Prosecutors contend Maduro’s government also did not refer to any purported diplomatic status when it initially protested Saab’s arrest. The first three letters by then Foreign Minister Jorge Arreaza to authorities in Cape Verde refer to Saab as an “agent” or “representative” of the Maduro government and only mention the non-diplomatic passport he was carrying with him at the time of his arrest.
The existence of a supposed diplomatic passport was only raised months later. And the diplomatic passport carries the exact same picture and signature of the non-diplomatic passport that appears to have been issued nearly two years later, prosecutors say.
“If Saab Moran was in fact a ‘special envoy’ of the Maduro regime, Arreaza and others in the Maduro regime would have immediately referred to him with that title upon his detention. They would have referred to his diplomatic passport as opposed to a general Venezuelan passport number. Yet none of these letters did,” the U.S. filing says.
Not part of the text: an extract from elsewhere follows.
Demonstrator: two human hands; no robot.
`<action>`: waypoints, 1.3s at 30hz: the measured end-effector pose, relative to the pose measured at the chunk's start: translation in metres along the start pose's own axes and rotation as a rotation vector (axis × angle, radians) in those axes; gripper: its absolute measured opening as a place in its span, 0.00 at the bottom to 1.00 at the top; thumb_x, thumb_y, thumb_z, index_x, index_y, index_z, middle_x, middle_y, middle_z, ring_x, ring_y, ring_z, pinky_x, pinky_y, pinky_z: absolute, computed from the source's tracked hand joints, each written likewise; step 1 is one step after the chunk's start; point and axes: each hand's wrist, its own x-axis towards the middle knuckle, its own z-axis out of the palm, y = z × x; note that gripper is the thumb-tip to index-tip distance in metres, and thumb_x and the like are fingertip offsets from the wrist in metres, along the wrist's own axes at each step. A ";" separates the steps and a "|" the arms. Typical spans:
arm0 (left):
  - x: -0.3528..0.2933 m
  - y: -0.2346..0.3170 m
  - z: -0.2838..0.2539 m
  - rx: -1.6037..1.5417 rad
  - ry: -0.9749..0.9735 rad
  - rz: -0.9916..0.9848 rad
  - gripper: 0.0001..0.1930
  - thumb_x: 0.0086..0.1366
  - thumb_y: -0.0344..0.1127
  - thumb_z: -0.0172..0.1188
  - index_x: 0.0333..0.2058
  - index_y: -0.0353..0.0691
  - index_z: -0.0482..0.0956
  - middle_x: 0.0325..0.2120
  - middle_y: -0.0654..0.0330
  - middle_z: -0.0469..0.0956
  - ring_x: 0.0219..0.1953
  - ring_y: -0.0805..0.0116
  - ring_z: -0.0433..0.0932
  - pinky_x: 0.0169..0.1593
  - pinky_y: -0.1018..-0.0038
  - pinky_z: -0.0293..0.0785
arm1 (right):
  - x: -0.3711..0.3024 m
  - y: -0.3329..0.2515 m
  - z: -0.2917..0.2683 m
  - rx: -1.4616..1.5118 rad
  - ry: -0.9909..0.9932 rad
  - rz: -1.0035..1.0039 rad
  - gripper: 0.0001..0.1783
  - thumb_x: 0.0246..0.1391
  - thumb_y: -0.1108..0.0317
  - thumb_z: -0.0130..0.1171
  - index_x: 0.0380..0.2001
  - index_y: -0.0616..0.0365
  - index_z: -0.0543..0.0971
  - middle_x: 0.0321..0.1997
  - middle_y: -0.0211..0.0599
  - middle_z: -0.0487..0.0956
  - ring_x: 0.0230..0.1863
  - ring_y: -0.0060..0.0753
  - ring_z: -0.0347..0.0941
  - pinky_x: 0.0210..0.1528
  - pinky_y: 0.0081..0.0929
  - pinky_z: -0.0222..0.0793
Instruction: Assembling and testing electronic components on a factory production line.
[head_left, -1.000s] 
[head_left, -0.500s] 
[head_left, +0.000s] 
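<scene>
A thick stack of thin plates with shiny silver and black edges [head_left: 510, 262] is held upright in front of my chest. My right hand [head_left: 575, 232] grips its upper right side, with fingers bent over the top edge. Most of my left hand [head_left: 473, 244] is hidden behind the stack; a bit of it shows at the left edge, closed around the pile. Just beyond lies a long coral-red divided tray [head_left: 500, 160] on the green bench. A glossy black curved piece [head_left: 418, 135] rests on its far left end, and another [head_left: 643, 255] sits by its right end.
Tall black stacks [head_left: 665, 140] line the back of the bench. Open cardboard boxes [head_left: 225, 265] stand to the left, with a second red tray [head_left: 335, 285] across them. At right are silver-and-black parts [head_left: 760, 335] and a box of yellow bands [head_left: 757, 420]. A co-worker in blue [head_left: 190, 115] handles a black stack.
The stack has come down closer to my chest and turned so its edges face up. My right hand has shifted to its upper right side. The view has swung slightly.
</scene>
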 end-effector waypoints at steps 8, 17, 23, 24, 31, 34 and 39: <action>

Additionally, prosecutors point to inconsistencies in the Venezuelan Official Gazette where the presidential decree naming Saab as special envoy was supposedly recorded. While the appointment appeared in the electronic copy provided by Saab’s lawyers, it is nowhere to be found in a printed copy of the same edition held at the Library of Congress. Nor does Saab’s name appear in a version posted on the Venezuelan Supreme Court’s website.
Still, key to Saab’s defense is the fact that upon his arrest he was carrying letters from Maduro and other officials supposedly accrediting him to the Islamic republic as well as official documents showing he had been authorized to negotiate part of Venezuela’s gold reserves in exchange for badly needed fuel.
The defense has also pointed to internal State Department emails and a book by former U.S. Secretary of Defense Mark Esper to show that the Trump administration was aware of Saab’s sensitive dealings on behalf of the Maduro government. His lawyers equate that to tacit recognition of his diplomatic status.
The back and forth comes ahead of a December hearing in which Judge Robert Scola will weigh evidence regarding Saab’s diplomatic status.
Saab, 50, was charged in 2019 with eight counts of money laundering tied to a bribery scheme that allegedly siphoned off $350 million in state contracts to build affordable housing for Venezuela’s government.
While initially held up as a trophy by the Trump administration, the criminal case has become a major obstacle in efforts by the Biden administration to improve relations with Caracas at a time the West is looking to tap new oil supplies to make up for a loss of exports from Russia following sanctions over its invasion of Ukraine.